A Gloverville, South Carolina man is recovering from a rabid fox bite after shooting the animal on his own property - and then being told to transport its carcass himself to a testing facility roughly 20 minutes away. The June 26 incident in Aiken County is one of three rabies cases confirmed in South Carolina within a 48-hour window, bringing the statewide total to 53 confirmed cases of rabid animals in 2026.
James Burkett, who was bitten on the leg and toes before stopping the attack, said local authorities declined to retrieve the dead fox - leaving him to handle transport to the Aiken Animal Hospital on his own, shortly after sustaining a potentially life-threatening animal bite. The South Carolina Department of Public Health acknowledged that transport procedures vary case by case, while the Department of Natural Resources noted that responsibility for moving dead animals to testing facilities may have shifted following the breakup of DHEC into two separate state agencies - a structural change that appears to have created real ambiguity in the field. Operators in adjacent regulated industries dealing with their own compliance fragmentation, such as those tracked by platforms like IndicaOnline Rhode Island, know well how agency restructuring can leave procedural gaps that fall hardest on individuals caught in the middle.
The fox tested positive for rabies the same day it was submitted - June 26. Burkett learned the result that afternoon. He is now undergoing a rabies post-exposure treatment series. One cat exposed to the fox is under quarantine, as required by the South Carolina Rabies Control Act.
A Cluster of Cases Across Three Counties
The Aiken County attack did not happen in isolation. Two additional rabies confirmations came back on the same day, June 26, from samples submitted June 25. In Cherokee County, a fox near Moores Farm and Green River roads in Gaffney tested positive - the first confirmed rabid animal in that county in 2026, with one person referred to their healthcare provider. In Williamsburg County, a raccoon near Santee and Cooper roads in Andrews tested positive; two dogs have been quarantined under state law.

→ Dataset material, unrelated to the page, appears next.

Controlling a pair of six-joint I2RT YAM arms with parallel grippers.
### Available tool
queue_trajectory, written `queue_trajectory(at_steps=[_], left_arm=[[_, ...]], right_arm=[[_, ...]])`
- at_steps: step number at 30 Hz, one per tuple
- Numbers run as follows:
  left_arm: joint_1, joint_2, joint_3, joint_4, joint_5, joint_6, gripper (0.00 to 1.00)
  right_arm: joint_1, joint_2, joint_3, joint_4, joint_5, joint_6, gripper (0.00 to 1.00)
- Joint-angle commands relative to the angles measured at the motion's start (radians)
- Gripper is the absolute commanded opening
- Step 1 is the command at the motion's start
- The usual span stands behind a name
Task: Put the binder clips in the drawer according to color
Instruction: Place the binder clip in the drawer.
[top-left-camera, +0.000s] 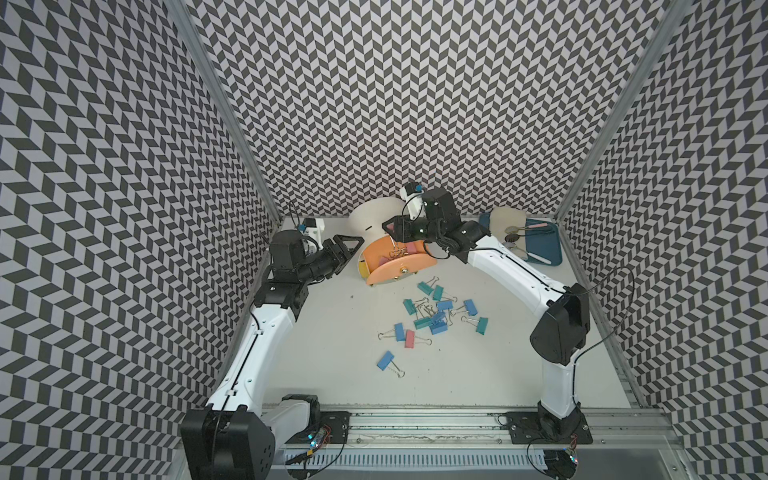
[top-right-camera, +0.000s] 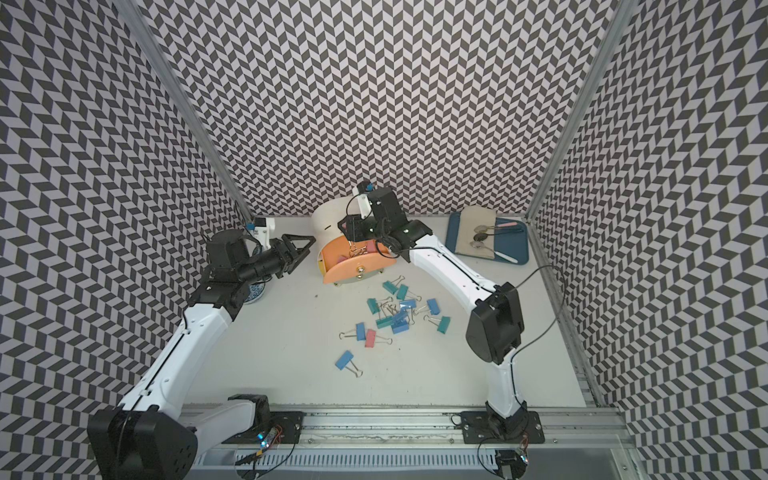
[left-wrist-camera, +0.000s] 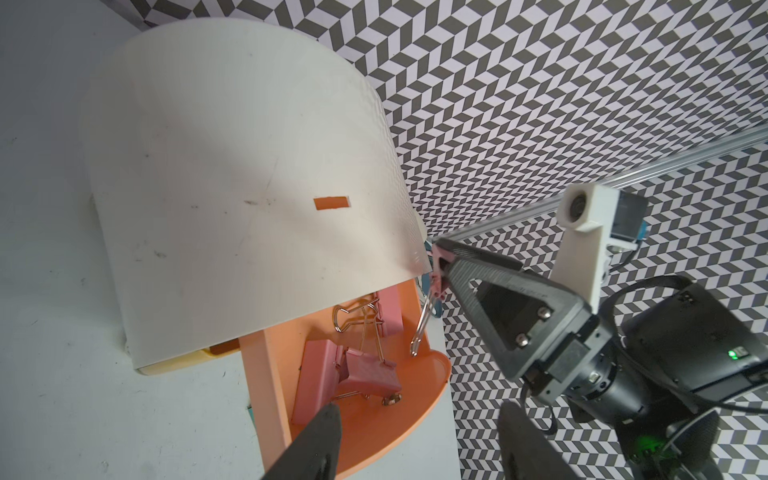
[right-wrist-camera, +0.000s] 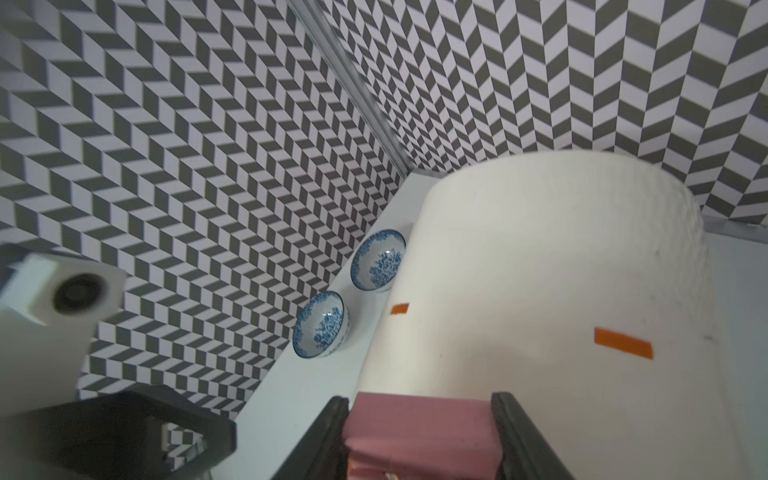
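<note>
Only the right wrist view shows the grip plainly. There the right gripper (right-wrist-camera: 420, 403) is clamped on a pink binder clip (right-wrist-camera: 419, 432), whose body fills the gap between the jaws at the front edge of the drawer cabinet (right-wrist-camera: 540, 270). That view also shows two blue-patterned bowls (right-wrist-camera: 378, 259) along the tabletop's left edge.

The left wrist view alone looks into the pulled-out salmon drawer (left-wrist-camera: 415, 415). Several pink clips (left-wrist-camera: 365, 376) lie inside it, and the held clip's wire handles hang over it. The left gripper (left-wrist-camera: 419, 411) has its jaws apart, empty, beside the drawer.

In a top view, blue and teal loose clips (top-left-camera: 436, 318), with one pink, lie on the middle of the tabletop (top-left-camera: 332, 365). Both arms reach forward to the cabinet at the far edge, and the right one bends over the drawer.
</note>
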Motion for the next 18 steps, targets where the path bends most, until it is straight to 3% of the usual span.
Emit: queue_trajectory(at_steps=[1,7,18], left_arm=[[0.006,-0.001,-0.008,0.028,0.015,0.012,0.64],[0.006,0.001,-0.003,0.028,0.015,0.010,0.64],[0.006,-0.011,0.001,0.020,0.014,0.008,0.64]], right_arm=[[0.009,-0.060,-0.032,0.056,0.022,-0.035,0.48],[0.014,-0.075,-0.045,0.065,0.025,-0.043,0.50],[0.014,-0.103,-0.008,0.052,0.039,-0.054,0.75]])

The Aiken County fox is the fourth rabid animal confirmed there in 2026. By comparison, South Carolina averaged approximately 136 positive rabies cases per year since 2002. With 53 confirmed cases statewide through late June 2026, the pace is tracking below that historical average - but the clustering of three confirmations in two days across three counties is the kind of pattern that warrants attention from public health officials and pet owners alike.
Protocol Gaps and the Cost of Agency Restructuring
What's striking here isn't just the attack itself - it's the procedural void Burkett fell into afterward. A man who had just been bitten by an animal he suspected of rabies was directed to transport that animal himself, wound and all, before seeking his own medical care. That's a failure of coordination, whatever the bureaucratic explanation.

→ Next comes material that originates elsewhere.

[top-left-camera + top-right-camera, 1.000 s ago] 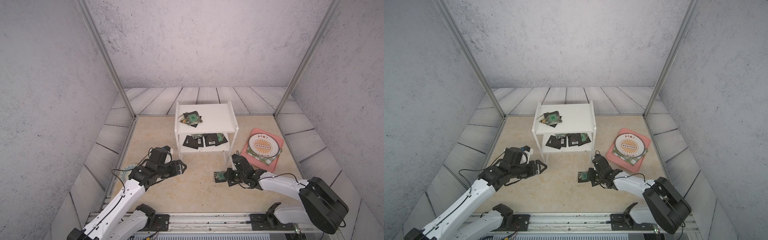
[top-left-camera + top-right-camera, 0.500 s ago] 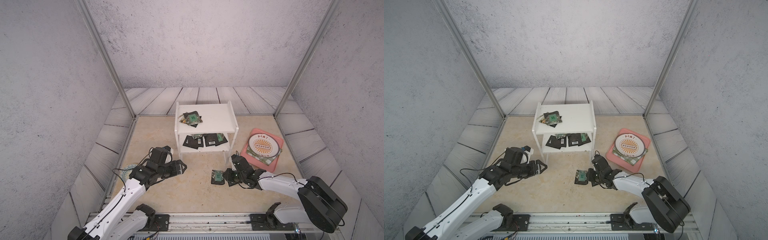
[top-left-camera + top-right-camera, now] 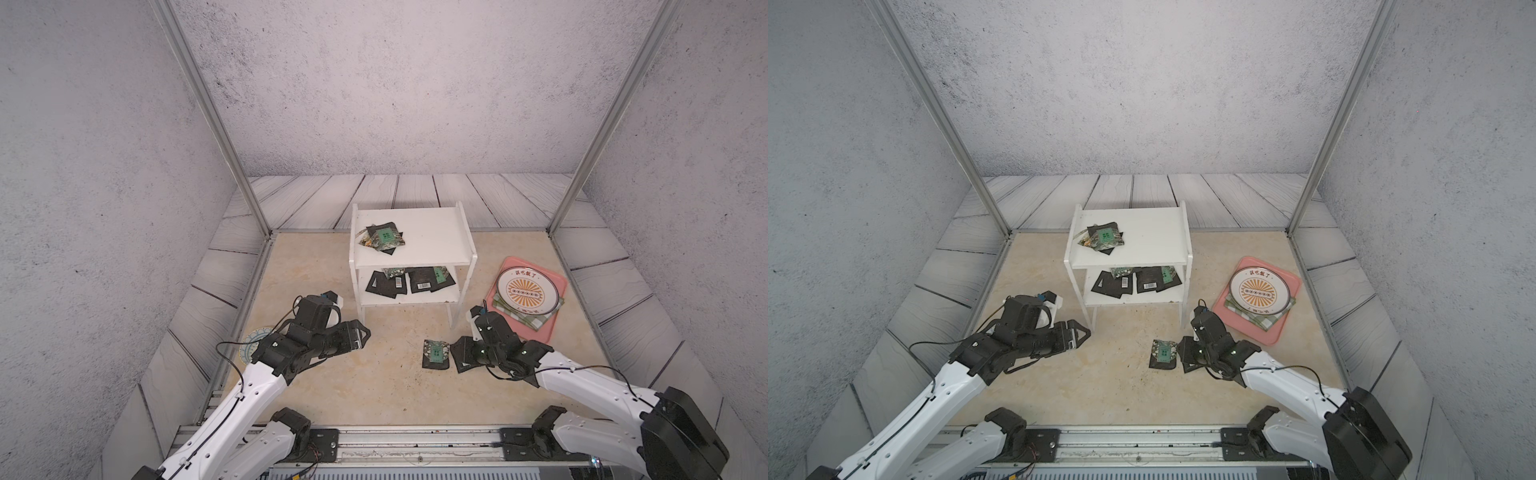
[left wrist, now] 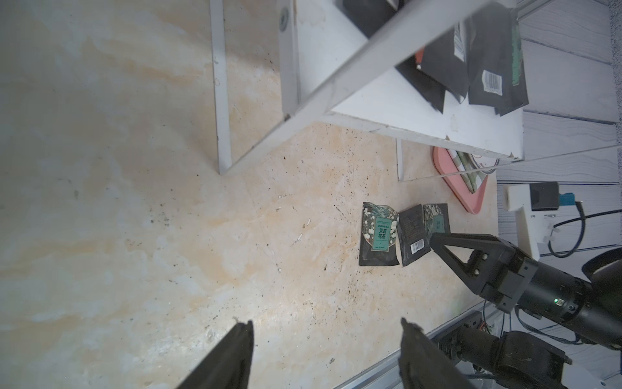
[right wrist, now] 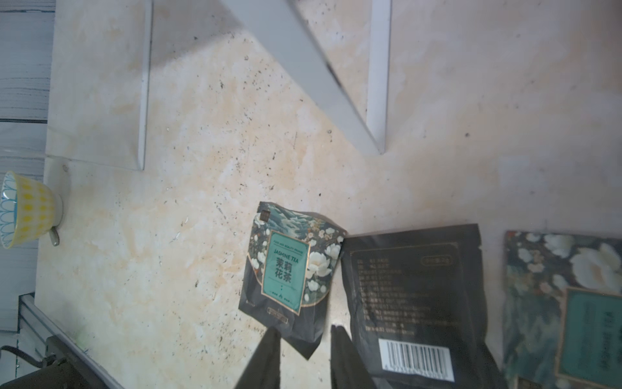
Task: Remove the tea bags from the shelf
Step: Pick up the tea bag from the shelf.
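The white shelf [image 3: 432,237] stands mid-floor, with a heap of tea bags [image 3: 384,239] on its top board and several more [image 3: 409,282] on the lower board. Three tea bags lie on the floor in front: a green-labelled one [image 5: 286,269], a black barcode-side one [image 5: 414,296] and a floral one [image 5: 565,303]. My right gripper [image 5: 304,331] is low over the floor, open, with the green-labelled bag's corner lying loose between its fingertips. My left gripper [image 4: 326,323] hovers open and holds nothing, left of the shelf's front leg [image 3: 361,334].
A pink tray [image 3: 552,328] with a round plate [image 3: 525,291] on a green checkered cloth sits right of the shelf. A small yellow-and-blue cup [image 5: 27,208] stands by the left wall. The metal rail [image 3: 415,440] runs along the front edge.
My right gripper opened and let go of the green-labelled tea bag, which now lies flat on the floor. The left arm barely moved.
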Controlling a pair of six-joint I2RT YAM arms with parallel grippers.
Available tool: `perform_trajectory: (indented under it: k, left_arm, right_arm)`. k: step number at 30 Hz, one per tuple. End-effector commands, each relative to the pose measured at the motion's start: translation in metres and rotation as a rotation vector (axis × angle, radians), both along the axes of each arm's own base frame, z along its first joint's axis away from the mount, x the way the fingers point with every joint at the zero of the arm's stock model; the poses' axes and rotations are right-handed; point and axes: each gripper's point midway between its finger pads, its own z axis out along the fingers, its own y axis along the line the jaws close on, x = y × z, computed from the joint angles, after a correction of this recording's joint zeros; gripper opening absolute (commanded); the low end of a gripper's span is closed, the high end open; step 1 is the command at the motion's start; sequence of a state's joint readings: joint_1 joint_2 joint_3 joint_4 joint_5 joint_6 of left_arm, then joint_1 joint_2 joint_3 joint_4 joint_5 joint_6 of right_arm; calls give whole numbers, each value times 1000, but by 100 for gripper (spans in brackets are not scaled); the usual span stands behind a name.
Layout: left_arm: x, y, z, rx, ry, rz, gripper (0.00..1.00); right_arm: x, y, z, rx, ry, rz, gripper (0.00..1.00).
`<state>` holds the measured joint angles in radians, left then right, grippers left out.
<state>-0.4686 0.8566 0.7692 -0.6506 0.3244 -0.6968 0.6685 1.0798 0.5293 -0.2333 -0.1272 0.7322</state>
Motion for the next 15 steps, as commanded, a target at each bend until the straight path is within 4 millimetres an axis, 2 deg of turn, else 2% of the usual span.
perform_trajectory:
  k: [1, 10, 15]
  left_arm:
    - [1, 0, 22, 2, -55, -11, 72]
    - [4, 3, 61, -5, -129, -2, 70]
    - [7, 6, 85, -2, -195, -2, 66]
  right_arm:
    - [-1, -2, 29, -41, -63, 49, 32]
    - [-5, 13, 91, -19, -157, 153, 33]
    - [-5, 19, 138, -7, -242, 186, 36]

The state's acknowledgment that responsibilities may have shifted following DHEC's division into two agencies - the Department of Public Health and a restructured environmental body - raises a straightforward question: who is responsible for what, and do the people on the ground actually know? When agencies split, handoff points tend to fall through. The public-facing result, as Burkett's experience shows, is that individuals get caught holding the problem.
What South Carolina Law Requires - and What It Does Not Spell Out
South Carolina's Rabies Control Act mandates vaccination for all dogs, cats, and ferrets. That requirement is clear. What is less clear, apparently, is who bears responsibility for moving a dead animal to a state lab after a bite incident - especially when the bite victim is the one holding the carcass.
Terri McCollister, the Department of Public Health's rabies program manager, stressed the value of keeping pets current on rabies vaccination: a straightforward, low-cost step that provides meaningful protection for households, livestock, and neighbors. The state's vaccination mandate is the first line of defense. But the events in Gloverville suggest the response infrastructure behind that first line needs the same kind of clear, written accountability the vaccination requirement itself carries.
Anyone who believes they or their pets may have been exposed to the animals involved - or any potentially rabid animal - is asked to call 888-847-0902 and select Option 2.